Your copy of the listing should match it exactly, only without pictures.

*** Opening of COLLECTED DATA ***

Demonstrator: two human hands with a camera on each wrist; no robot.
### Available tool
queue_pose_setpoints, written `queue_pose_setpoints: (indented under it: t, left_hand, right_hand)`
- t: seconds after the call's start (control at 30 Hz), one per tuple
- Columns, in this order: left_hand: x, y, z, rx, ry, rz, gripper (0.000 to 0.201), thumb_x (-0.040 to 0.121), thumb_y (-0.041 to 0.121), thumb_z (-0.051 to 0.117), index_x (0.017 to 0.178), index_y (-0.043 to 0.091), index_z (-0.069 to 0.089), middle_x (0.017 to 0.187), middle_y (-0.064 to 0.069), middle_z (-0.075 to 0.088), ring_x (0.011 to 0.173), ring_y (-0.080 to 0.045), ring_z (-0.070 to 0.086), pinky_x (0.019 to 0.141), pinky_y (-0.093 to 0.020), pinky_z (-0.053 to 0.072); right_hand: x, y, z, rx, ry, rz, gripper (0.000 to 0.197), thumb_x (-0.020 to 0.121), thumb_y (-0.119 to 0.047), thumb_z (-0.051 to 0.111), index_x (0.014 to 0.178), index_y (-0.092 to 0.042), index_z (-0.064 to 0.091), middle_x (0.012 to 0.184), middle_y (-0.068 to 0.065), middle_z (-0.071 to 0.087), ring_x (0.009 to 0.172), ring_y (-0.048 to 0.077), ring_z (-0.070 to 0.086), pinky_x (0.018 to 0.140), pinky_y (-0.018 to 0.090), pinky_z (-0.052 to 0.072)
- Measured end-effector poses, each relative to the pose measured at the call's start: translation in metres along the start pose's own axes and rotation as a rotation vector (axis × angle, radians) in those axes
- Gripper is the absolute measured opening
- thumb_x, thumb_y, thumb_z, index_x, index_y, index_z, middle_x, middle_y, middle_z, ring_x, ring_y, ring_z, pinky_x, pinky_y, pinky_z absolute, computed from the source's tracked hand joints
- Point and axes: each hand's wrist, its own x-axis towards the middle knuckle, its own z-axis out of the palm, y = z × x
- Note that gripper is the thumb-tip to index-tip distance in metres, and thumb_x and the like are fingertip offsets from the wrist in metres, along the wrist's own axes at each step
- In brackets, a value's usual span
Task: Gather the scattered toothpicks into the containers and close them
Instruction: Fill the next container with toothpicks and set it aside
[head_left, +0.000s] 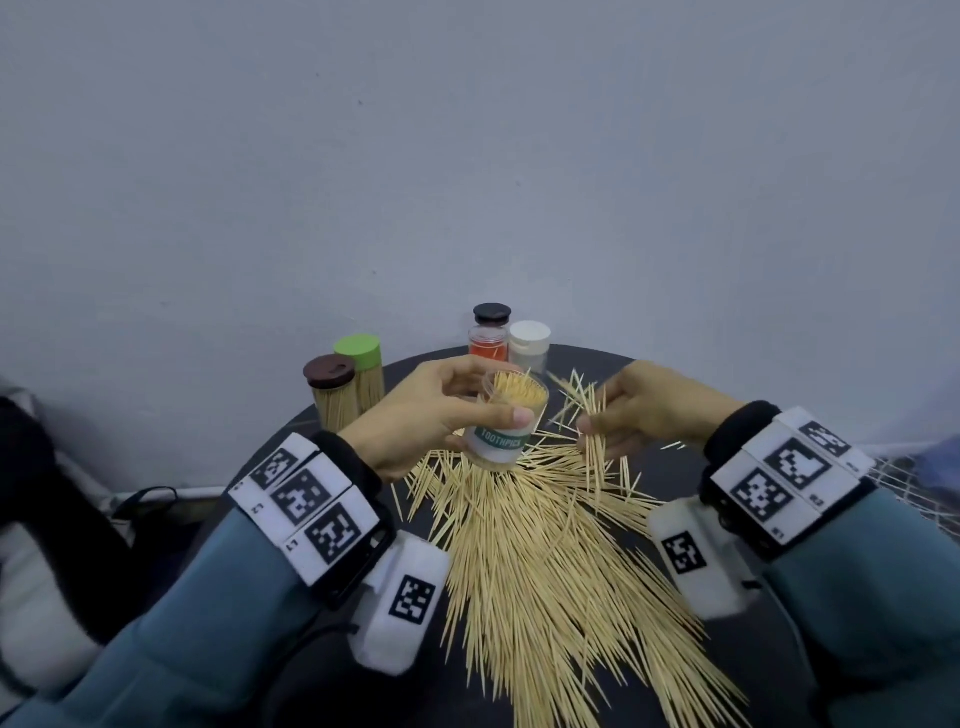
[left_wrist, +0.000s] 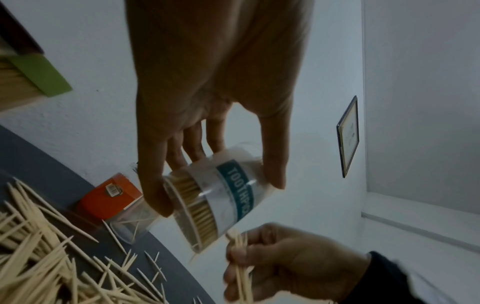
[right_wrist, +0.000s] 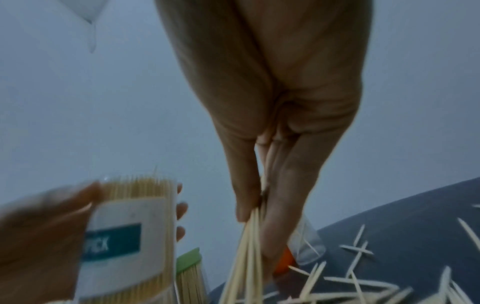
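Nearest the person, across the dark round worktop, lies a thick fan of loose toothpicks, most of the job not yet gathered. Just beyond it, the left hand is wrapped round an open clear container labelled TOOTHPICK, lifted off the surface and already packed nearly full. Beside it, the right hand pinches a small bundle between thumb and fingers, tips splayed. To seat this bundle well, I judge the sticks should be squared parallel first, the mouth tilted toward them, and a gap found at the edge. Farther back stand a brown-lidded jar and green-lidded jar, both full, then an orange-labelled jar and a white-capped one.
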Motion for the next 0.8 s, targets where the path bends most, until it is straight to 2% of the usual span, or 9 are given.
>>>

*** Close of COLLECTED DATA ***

EXPECTED OUTPUT »
Demonstrator: two human hands with a camera on each wrist; no robot.
### Available tool
queue_pose_setpoints, written `queue_pose_setpoints: (indented under it: t, left_hand, right_hand)`
- t: seconds after the call's start (control at 30 Hz), one per tuple
- Columns, in this order: left_hand: x, y, z, rx, ry, rz, gripper (0.000 to 0.201), thumb_x (-0.040 to 0.121), thumb_y (-0.041 to 0.121), thumb_z (-0.051 to 0.117), index_x (0.017 to 0.178), index_y (-0.043 to 0.091), index_z (-0.069 to 0.089), middle_x (0.017 to 0.187), middle_y (-0.064 to 0.069), middle_z (-0.075 to 0.088), ring_x (0.011 to 0.173), ring_y (-0.080 to 0.045), ring_z (-0.070 to 0.086), pinky_x (0.019 to 0.141), pinky_y (-0.093 to 0.020), pinky_z (-0.053 to 0.072); right_hand: x, y, z, rx, ry, rz, gripper (0.000 to 0.197), thumb_x (-0.020 to 0.121), thumb_y (-0.119 to 0.047), thumb_z (-0.051 to 0.111), index_x (0.014 to 0.178), index_y (-0.092 to 0.042), index_z (-0.064 to 0.091), middle_x (0.012 to 0.184), middle_y (-0.068 to 0.065), middle_z (-0.071 to 0.087), ring_x (0.009 to 0.172), ring_y (-0.048 to 0.077), ring_z (-0.070 to 0.086), pinky_x (0.018 to 0.140), pinky_y (-0.018 to 0.090), pinky_z (-0.052 to 0.072)
- Measured end-effector poses, each relative to the pose measured at the call's start: translation in metres along the start pose's own axes and rotation as a rotation vector (axis × angle, radians) in those axes
- Gripper is the absolute measured opening
- thumb_x, thumb_y, thumb_z, index_x, index_y, index_z, middle_x, middle_y, middle_z, ring_x, ring_y, ring_z, pinky_x, pinky_y, pinky_z absolute, computed from the source's tracked hand joints
- Point and axes: each hand's wrist, its own x-axis towards the middle knuckle, its own z-axis out of the palm, y = z × x
- Note that gripper is the thumb-tip to index-tip distance in metres, and thumb_x and the like are fingertip offsets from the wrist in metres, along the wrist's own axes at each step
- In brackets, a value's usual span
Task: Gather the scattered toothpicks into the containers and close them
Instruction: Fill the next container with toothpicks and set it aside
[head_left, +0.000s] 
[left_wrist, +0.000s] 
[right_wrist, +0.000s] 
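Nearest the person, across the dark round worktop, lies a thick fan of loose toothpicks, most of the job not yet gathered. Just beyond it, the left hand is wrapped round an open clear container labelled TOOTHPICK, lifted off the surface and already packed nearly full. Beside it, the right hand pinches a small bundle between thumb and fingers, tips splayed. To seat this bundle well, I judge the sticks should be squared parallel first, the mouth tilted toward them, and a gap found at the edge. Farther back stand a brown-lidded jar and green-lidded jar, both full, then an orange-labelled jar and a white-capped one.
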Motion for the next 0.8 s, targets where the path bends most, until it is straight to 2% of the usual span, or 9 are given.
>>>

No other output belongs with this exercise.